Since 2018, job creation and demand for web3-related roles have consistently grown hundreds of percent annually, due to the relative nascency of the tech and promise of what these proficiencies will usher in; and the forecasted demand in years to come is expected to be higher still. The opportunity to explore these technologies – either in-house or through partnerships – should help those brands looking to go “all-in” bide their time while ensuring the virtual and physically-augmented experiences they aim to support can truly match their ambitions without stumbling over a near-sighted objective.

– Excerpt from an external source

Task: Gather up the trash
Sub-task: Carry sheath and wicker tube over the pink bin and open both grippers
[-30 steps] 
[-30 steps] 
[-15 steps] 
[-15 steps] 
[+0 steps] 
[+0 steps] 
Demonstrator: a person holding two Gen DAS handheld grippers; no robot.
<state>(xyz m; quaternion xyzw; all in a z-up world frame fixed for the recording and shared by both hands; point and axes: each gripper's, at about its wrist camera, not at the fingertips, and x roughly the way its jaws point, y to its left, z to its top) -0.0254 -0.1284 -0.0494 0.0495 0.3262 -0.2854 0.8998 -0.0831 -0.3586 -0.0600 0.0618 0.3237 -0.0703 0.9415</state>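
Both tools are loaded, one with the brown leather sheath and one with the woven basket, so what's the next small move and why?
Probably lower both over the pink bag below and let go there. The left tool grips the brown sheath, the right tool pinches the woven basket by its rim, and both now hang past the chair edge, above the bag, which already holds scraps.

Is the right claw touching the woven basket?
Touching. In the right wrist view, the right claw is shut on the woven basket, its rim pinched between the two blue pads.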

Voice’s rise to mainstream prominence provides lessons for brands when considering their relationships with web3 and tactics to tackle the augmented worlds of the future. And it’s clear that voice’s story relative to these technologies is one of convergence, evidenced by next-gen projects like Meta’s own announced ambitions to build a voice assistant for the metaverse that “blows Alexa and Siri away,” among others. Still, as the crypto wallet becomes as ubiquitous as the mobile app, we know what we’ll see: big tech and major brands leading and inspiring FOMO, some early “innovators” hitting reset and the inevitable leapfrogging and success by patient observers & savvy early adopters with a long-term view.